Say we have an urn with n balls numbered from 1 to $n$. Now we draw one ball at a time with replacement, until we got every number at least once. This is CCP with $p = 1$. If we have already seen $k$ distinct numbers, the expected value for the necessary draws to get the $(k+1)$st distinct number is $\frac{n}{n-k}$. Therefore, the expectation of the total number of necessary draws is $$ \sum_{k=0}^{n-1} \frac{n}{n-k}. $$
Now let's change the setting a little bit. We start again from scratch and draw one ball at a time, basically with replacement. But any time we get a previously unseen number, we do not replace it.
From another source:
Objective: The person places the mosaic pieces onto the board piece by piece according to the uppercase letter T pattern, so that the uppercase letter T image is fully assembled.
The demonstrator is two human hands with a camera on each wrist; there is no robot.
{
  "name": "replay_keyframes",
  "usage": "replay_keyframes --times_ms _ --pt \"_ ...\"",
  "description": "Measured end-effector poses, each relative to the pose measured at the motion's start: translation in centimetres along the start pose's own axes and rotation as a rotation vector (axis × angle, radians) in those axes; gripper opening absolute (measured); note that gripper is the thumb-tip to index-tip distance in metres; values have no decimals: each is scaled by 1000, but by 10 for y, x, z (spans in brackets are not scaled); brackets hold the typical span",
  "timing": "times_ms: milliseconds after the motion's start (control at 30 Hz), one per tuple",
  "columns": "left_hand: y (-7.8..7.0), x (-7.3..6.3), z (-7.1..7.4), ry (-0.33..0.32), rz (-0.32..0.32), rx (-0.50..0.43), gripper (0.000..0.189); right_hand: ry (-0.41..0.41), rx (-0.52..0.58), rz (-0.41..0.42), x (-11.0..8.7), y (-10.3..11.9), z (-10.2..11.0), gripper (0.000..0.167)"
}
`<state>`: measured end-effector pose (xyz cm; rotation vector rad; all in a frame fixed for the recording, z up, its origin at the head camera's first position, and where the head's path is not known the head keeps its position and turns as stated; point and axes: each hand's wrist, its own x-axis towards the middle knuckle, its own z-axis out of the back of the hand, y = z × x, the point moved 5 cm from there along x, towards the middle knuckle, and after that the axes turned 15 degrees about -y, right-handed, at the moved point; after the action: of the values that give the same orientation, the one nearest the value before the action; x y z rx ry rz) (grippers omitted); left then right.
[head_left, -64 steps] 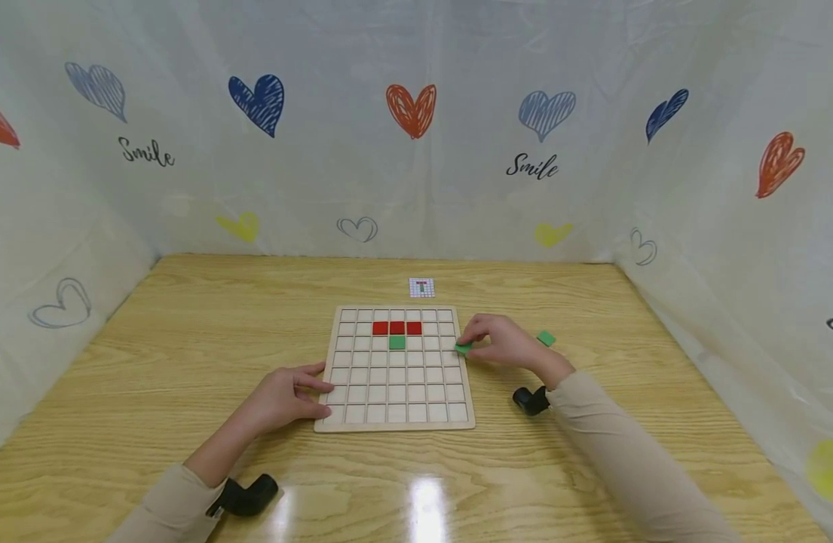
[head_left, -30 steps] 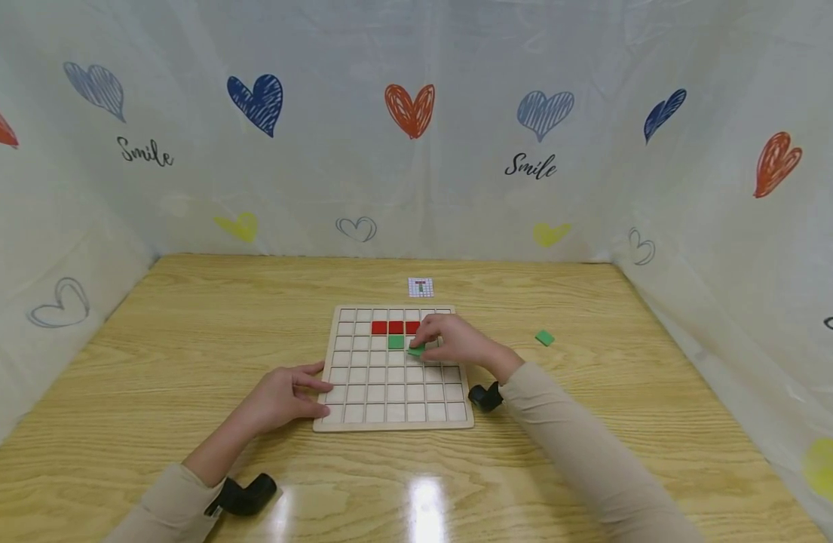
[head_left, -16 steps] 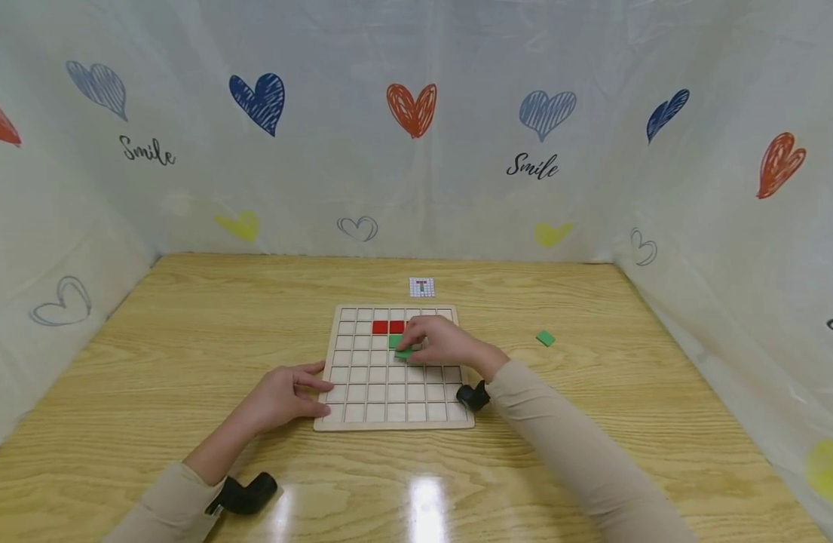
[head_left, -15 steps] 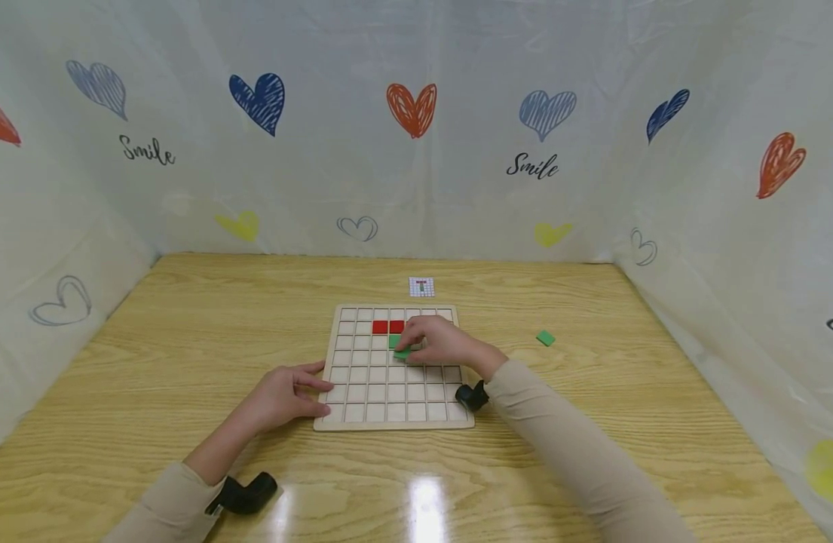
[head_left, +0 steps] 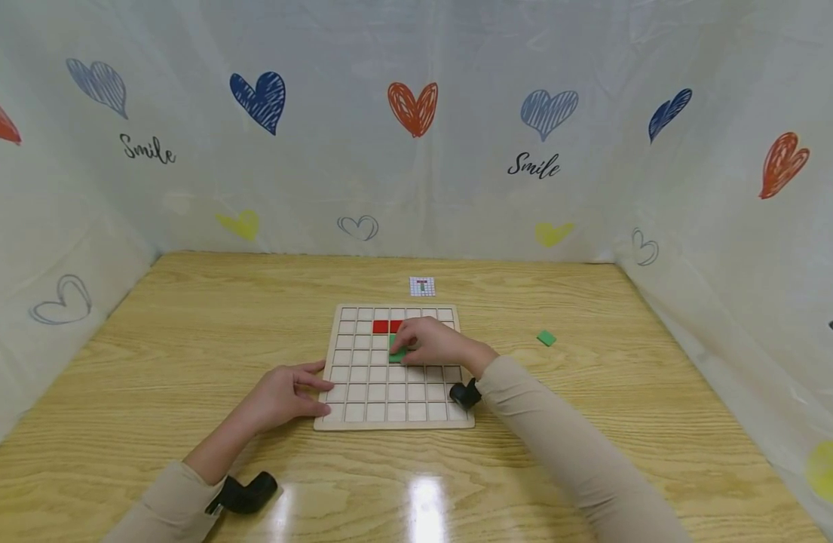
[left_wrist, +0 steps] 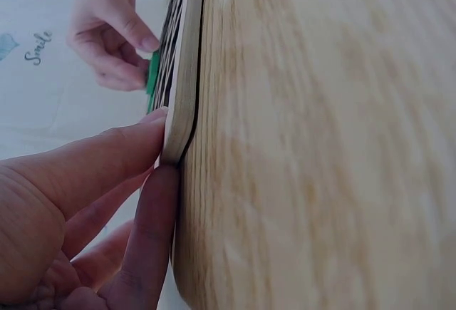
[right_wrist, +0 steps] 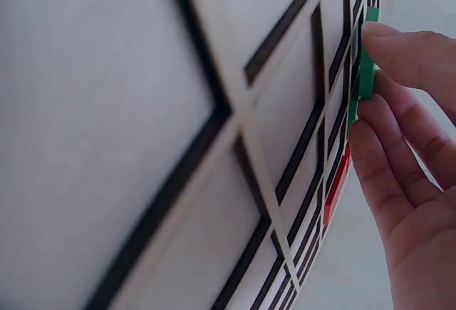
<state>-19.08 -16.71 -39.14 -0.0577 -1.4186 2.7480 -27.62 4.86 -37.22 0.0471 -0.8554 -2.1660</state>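
Observation:
A square wooden grid board [head_left: 387,412] lies on the table. My right hand [head_left: 435,341] is over its upper middle, pinching a green square tile [right_wrist: 367,75] between thumb and fingers. This tile sits at the cell just below another green tile [head_left: 393,341], which my fingers partly cover. Red tiles [head_left: 380,326] lie in the row above; the rightmost is hidden behind my right hand. My left hand [head_left: 283,396] rests its fairly straight fingers on the board's left edge. In the left wrist view, its fingertips [left_wrist: 158,182] touch the board's corner.
One loose green tile [head_left: 546,338] lies on the table to the right of the board. Behind the board is a small printed card [head_left: 422,286] with a red and green T pattern. A patterned white curtain [head_left: 467,188] encloses the table.
My right hand has carried the green tile leftward from the board's right edge to the cell under the other green tile, and has lowered it there. My left hand has stayed still.

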Motion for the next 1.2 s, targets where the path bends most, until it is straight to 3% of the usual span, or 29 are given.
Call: replay_keyframes --times_ms 400,867,1200 --pt "-1 0 0 -1 -2 8 35 17 -32 2 0 1 -1 19" --pt "-1 0 0 -6 8 4 35 -36 -37 44 -7 4 11 19" --pt "-1 1 0 -9 2 7 34 -56 -28 28 -19 1 21 21"
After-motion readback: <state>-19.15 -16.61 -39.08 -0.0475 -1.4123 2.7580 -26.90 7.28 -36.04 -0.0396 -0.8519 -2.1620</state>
However, as soon as we have seen $p$ distinct numbers, we replace all of them. Then we keep drawing balls with replacement (from all $n$ balls again); any time we get a previously unseen number, we do not replace it, until we have seen another $p$ distinct numbers; then we replace again all $p$ balls into the urn, and so on. This is a mixture of with and without replacement sampling. You could view this as a series of "with replacement" episodes, where episode $k$ lasts until you get the $k$th distinct ball, and where the number of balls in the urn during episode $k$ is $n-((k-1)\mod p)$, including $n-(k-1)$ previously unseen balls. Therefore, the expected duration for the $k$th episode is $$\frac{n-((k-1)\mod p)}{n-(k-1)},$$ and thus the total number of necessary draws is in expectation
$$\sum_{k=1}^n \frac{n-((k-1)\mod p)}{n-(k-1)} = \sum_{k=0}^{n-1} \frac{n-(k\mod p)}{n-k}.$$
This is the Wikipedia formula you mentioned.
Note that in the CCP with $p$ coupons in each package, we draw $p$ coupons without replacement, then replace them, draw again $p$ coupons without replacement and so on, so in some sense this as also a series of draws, where the number of balls in the urn varies between $n$ and $n-(p-1)$. This similarity seems to have fooled the Wikipedia author.
If $p$ is small and $n$ is large, the CCP with $p > 1$ coupons may be approximated by CCP with $p=1$, and in this case the experiment decribed above is equal to CCP. Therefore the (wrong) Wikipedia formula cannot be way off in this case. But I suspect the discrepancies to be larger if $p$ is large (or $n$ is small).